1. Establish emergency employment/ guaranteed employment programs for workers affected by crisis, the seasonally jobless and the long-term unemployed, particularly the youth and women;
2. Strengthen the Community-Based Employment Program (CBEP) to create jobs and sustain labor market programs by adhering to decent work standards, to prevent the effects of sudden loss of income and to enable vulnerable workers, especially women, to attain economic security:
a) Intensify advocacy for self employment and livelihood programs;
b) Promote workers' cooperatives in the community for mutual assistance (e.g., damayan, paluwagan);
c) Make workers' relief and rehabilitation contingent to relocation to safer habitats and more sustainable livelihood;
d) Guarantee the availability of suitable housing, jobs and livelihood in relocation areas;
e) Promote paradigm shift during crisis from response to mitigation to preparedness interventions; and
f) Establish a multipurpose Emergency Fund for crisis-affected workers.
3. Implement active labor market policies and programs to enhance the employability of vulnerable workers, such as those affected by crisis, workers in the informal economy, displaced and distressed OFWs, internally displaced people, the youth and women:
a) Improve access, availability and affordability of training in new skills and occupations;
b) Expand training opportunities for vulnerable workers; and
c) Facilitate the reintegration of returning OFWs through appropriate training, investment and savings programs.
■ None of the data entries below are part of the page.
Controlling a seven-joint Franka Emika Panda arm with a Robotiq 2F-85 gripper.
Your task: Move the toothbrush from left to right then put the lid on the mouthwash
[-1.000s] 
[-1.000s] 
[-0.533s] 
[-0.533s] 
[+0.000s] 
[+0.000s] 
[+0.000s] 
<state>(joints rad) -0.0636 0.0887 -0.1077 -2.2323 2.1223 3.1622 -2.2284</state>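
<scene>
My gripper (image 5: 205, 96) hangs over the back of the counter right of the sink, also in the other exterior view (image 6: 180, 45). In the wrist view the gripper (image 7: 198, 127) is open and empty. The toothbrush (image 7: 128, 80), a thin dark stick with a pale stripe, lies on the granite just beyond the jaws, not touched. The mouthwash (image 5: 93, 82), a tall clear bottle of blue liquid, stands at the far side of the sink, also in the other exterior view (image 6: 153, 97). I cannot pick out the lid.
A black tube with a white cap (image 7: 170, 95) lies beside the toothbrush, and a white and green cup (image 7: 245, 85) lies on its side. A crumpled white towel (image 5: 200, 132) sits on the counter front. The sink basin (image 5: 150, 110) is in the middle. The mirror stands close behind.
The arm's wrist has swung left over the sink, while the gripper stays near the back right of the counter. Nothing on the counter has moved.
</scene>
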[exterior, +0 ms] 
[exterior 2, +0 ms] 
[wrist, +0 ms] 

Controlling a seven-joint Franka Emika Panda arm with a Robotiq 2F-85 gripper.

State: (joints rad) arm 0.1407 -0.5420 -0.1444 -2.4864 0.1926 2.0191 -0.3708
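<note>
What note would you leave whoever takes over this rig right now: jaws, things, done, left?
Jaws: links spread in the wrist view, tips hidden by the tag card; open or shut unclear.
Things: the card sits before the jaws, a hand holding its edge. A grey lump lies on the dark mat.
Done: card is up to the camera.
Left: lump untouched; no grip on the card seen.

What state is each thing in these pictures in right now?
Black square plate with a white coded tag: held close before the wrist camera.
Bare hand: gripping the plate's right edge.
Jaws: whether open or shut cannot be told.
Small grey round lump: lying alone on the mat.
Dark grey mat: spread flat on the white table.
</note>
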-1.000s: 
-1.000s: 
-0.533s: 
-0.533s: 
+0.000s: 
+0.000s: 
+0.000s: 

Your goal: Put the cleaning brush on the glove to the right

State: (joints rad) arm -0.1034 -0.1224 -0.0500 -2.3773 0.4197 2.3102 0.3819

4. Initiate policy interventions, programs, projects and other measures to ensure the transformation of the brain-drain into a brain-gain phenomenon, and enhance the earning capabilities and entrepreneurship opportunities of returnees.
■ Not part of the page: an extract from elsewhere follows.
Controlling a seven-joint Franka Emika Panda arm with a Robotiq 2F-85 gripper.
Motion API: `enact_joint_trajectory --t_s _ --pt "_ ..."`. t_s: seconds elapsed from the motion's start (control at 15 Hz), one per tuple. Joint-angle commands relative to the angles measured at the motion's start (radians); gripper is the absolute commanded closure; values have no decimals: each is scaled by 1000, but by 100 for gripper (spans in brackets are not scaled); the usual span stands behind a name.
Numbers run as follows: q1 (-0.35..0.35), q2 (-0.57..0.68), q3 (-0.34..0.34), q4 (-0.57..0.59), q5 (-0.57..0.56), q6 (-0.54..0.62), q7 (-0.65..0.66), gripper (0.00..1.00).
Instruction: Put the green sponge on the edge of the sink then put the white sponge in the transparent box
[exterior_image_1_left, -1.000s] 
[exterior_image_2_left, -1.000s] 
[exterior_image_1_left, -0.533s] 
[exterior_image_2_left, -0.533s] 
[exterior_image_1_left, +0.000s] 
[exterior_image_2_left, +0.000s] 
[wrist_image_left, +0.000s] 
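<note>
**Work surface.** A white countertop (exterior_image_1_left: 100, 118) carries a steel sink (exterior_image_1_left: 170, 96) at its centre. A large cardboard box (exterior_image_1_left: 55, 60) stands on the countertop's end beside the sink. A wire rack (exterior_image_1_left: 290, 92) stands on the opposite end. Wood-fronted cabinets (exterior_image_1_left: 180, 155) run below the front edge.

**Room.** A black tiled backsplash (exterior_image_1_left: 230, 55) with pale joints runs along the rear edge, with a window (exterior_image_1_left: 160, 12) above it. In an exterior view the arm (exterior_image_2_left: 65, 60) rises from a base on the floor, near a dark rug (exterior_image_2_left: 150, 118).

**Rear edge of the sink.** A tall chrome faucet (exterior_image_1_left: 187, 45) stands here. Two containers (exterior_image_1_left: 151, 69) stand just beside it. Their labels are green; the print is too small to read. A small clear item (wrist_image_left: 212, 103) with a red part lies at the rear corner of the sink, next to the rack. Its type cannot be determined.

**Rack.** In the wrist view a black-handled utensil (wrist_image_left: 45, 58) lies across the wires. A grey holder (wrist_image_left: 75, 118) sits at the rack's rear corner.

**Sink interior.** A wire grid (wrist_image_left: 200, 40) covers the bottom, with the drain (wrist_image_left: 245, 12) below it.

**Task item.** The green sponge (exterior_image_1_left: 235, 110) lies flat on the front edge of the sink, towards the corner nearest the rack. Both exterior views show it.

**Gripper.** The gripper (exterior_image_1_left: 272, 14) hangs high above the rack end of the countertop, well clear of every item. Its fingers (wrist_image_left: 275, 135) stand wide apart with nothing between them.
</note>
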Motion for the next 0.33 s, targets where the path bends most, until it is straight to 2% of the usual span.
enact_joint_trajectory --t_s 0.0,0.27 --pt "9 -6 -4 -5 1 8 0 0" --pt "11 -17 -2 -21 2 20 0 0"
5. Intensify workforce-focused occupational safety and health (OSH) programs:
a) Improve OSH compliance, particularly in high-risk industries, such as construction;
b) Strengthen industrial tripartite councils for business process outsourcing;
c) Sustain dialogues to strengthen interaction and cooperation between labor and management, to promote OSH programs at the enterprise level, particularly in industries identified as key employment generators or industry winners;
d) Integrate OSH in local development plans and in school curricula;
e) Intensify the campaign for family welfare programs; and
f) Implement gender-responsive OSH programs (e.g. breastfeeding in the workplace).
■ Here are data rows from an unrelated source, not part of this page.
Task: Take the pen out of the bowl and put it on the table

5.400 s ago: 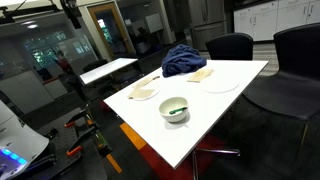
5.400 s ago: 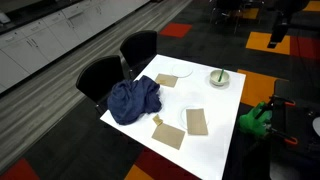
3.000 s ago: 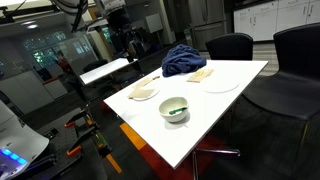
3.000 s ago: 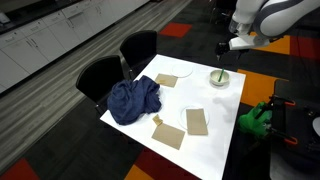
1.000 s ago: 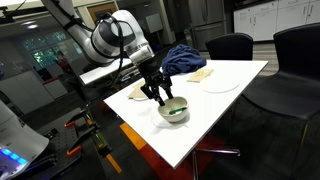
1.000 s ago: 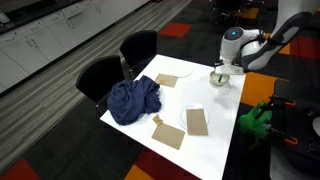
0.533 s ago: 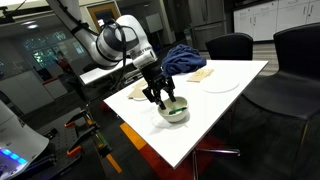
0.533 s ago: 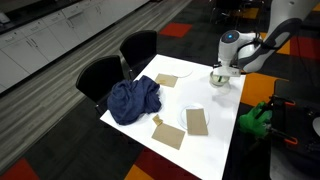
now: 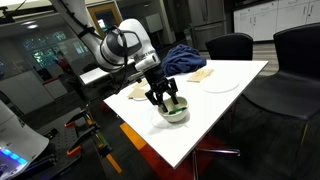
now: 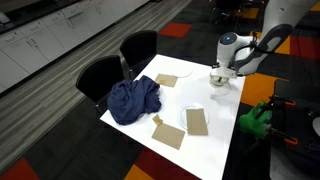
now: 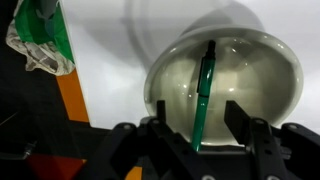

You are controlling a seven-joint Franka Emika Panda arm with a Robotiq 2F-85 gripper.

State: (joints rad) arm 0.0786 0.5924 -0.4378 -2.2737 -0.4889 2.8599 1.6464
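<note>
My gripper hung just above the bowl at the lower centre of the wrist view, jaws spread wide to either side of the green pen. The pen lay inside the bowl, slanting from its floor up toward the far wall. As I judged it, an off-centre squeeze could have rolled the thin pen along the curved wall, and a finger catching the rim could have shoved the bowl along the table.

The arm is bent over and downward, the gripper is pointed straight down, and its fingers are held apart.
</note>
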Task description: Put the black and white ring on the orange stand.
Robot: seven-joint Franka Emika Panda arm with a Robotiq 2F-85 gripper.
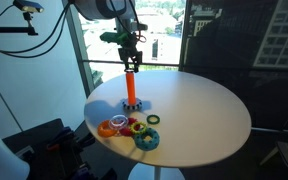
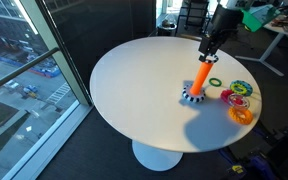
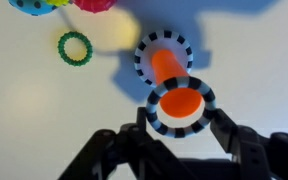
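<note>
Entry: my gripper [image 3: 184, 116] clenched on the black and white ring [image 3: 154, 103], capping the orange stand [image 1: 131, 90]; bare table [image 1: 204, 110] right and far, coloured rings [image 1: 134, 128] crowding its near edge.

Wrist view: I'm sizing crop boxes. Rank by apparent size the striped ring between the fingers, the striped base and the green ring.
1. Striped ring, nearest the camera.
2. Striped base, slightly smaller; nearness makes this unsure.
3. Green ring.
</note>
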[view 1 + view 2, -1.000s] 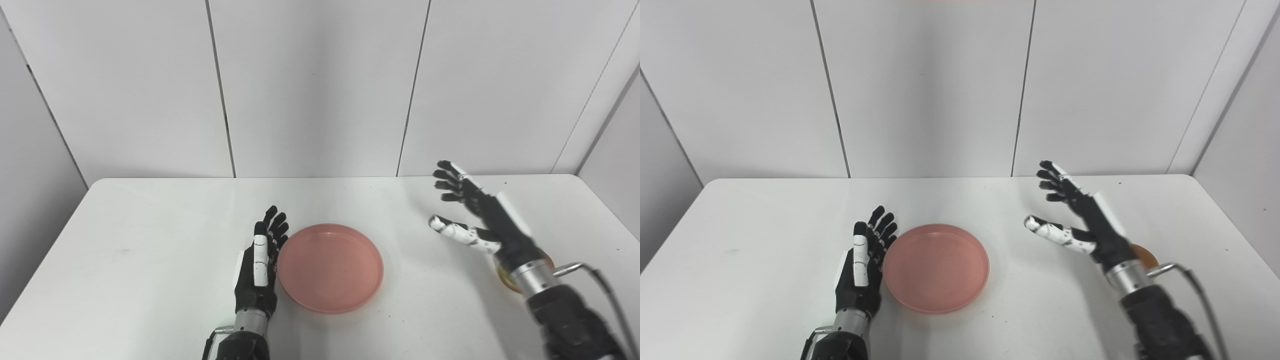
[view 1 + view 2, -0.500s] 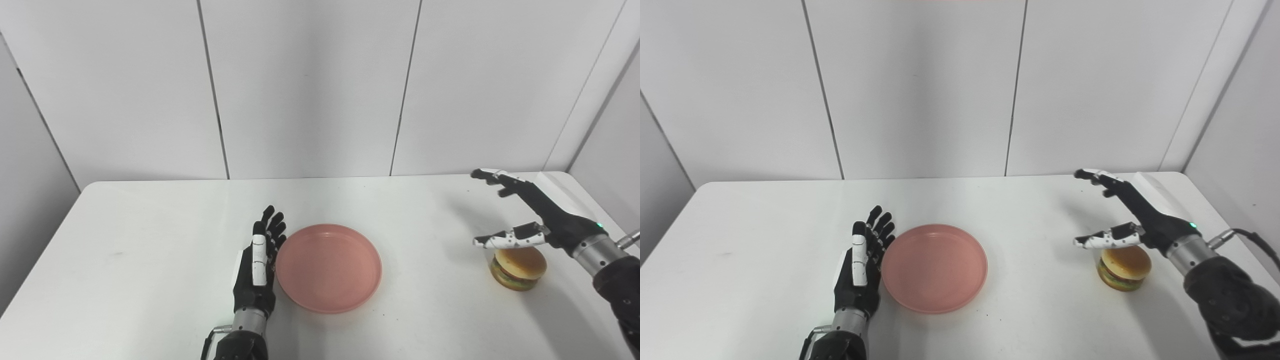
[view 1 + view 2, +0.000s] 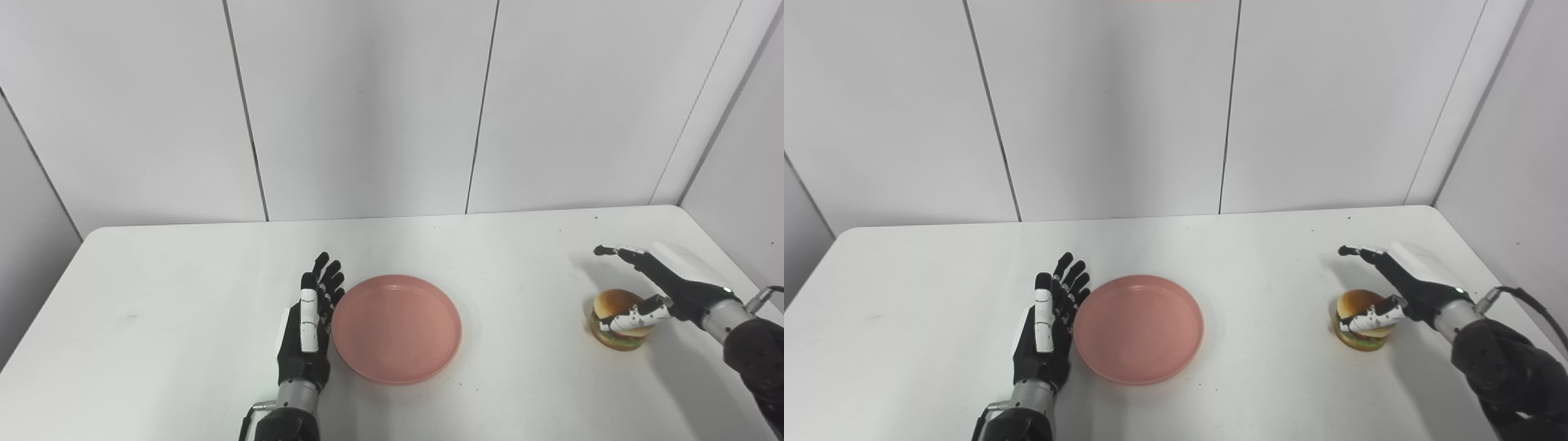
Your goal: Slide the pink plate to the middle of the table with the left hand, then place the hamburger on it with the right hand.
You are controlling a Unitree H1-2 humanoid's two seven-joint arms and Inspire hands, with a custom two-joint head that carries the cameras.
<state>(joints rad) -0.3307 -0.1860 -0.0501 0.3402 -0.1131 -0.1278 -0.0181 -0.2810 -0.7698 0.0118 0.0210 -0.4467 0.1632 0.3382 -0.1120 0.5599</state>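
I see my white table [image 3: 184, 294] carrying two things: the empty pink plate [image 3: 396, 327] near the middle (toward my edge) and the hamburger [image 3: 617, 311] standing well apart from it, close to the right edge.

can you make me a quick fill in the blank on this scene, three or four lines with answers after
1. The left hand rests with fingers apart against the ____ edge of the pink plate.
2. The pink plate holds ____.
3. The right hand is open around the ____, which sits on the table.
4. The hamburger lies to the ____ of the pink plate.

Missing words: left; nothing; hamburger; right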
6. Strengthen measures against child labor and exploitation through strategic partnerships, and intensify advocacy and action at all levels while improving access to quality and integrated services;
7. Use labor-intensive techniques, whenever appropriate, in implementing government infrastructure projects by giving priority to the socially and economically disadvantaged residents of the project areas;
8. Make Public Employment Services Office (PESO) more responsive to the needs of job seekers; and
9. Promote the integration of PWDs in mainstream vocational training, employment, and livelihood schemes, with particular attention to the participation of women with disabilities.